Emerging Technology from the arXivarchive page

March 29, 2019

Ms. Tech | Edison: Library of Congress, Bulb: Pixabay

Thomas Edison is often described as America’s greatest inventor. His successes include electric power generation, sound recording, and the electric lightbulb.

But Edison was no stranger to failure. He famously tested 1,000 different designs before settling on the carbon filament that became the first commercially successful lightbulb. This tenacity set him apart. “Many of life’s failures are people who did not realize how close they were to success when they gave up,” he said.

Many groups and individuals have studied the nature of success. These studies have yielded varying degrees of insight. The flip side—the nature of failure—is much less well studied but arguably more important. Little is known about the mechanisms that govern the dynamics of failure.
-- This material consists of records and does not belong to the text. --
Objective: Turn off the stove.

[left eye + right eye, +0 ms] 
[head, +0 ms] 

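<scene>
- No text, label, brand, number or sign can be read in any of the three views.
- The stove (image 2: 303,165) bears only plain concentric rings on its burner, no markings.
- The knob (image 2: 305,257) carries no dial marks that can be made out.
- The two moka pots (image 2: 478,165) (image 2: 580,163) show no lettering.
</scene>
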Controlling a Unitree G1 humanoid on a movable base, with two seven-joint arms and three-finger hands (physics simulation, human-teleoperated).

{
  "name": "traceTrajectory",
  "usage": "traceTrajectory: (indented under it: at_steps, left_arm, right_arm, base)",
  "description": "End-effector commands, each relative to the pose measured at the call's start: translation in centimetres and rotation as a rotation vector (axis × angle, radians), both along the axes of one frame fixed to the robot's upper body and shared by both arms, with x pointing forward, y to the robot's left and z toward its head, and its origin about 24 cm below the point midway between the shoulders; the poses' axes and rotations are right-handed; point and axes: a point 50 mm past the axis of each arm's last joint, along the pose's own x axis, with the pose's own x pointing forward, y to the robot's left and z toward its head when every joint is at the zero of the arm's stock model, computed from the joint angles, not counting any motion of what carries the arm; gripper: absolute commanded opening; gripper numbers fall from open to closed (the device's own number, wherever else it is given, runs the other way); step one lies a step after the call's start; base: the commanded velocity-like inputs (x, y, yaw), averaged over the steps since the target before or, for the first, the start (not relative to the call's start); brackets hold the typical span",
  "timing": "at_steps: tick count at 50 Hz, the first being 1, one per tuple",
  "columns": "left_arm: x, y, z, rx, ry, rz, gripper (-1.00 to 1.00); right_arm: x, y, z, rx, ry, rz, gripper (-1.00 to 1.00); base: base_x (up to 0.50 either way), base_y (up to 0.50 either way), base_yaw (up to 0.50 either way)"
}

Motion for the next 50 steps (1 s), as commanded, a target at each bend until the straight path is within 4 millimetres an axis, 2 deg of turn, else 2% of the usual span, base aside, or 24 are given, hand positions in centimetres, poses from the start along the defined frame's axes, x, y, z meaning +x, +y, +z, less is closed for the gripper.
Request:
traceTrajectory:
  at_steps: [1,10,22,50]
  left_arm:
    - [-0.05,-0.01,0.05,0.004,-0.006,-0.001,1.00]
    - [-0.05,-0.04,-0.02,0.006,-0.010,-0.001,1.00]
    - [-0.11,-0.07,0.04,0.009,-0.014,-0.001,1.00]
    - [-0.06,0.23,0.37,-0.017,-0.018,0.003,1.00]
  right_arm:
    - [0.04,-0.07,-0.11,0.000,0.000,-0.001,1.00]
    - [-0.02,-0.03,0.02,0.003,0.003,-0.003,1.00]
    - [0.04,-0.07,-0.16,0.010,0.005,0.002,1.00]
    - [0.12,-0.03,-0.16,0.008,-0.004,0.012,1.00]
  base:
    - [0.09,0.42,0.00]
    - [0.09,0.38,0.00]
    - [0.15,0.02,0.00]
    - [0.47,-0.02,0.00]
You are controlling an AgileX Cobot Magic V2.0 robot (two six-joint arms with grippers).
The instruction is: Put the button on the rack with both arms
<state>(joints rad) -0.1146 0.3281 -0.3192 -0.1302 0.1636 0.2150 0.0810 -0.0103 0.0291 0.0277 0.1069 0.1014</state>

Today that changes, at least in part, thanks to the work of Yian Yin at Northwestern University in Evanston, Illinois, and colleagues. This team has analyzed the nature of failure in three huge data sets following the fortunes of startup companies, researchers attempting to secure funding, and terrorist attacks. The work reveals the dynamics of failure and a hidden signature that can separate impending failures from successes at an early stage.

The team’s method is based on the analysis of three data sets. The first is a set of all health-related research proposals submitted to the US National Institutes of Health between 1985 and 2015.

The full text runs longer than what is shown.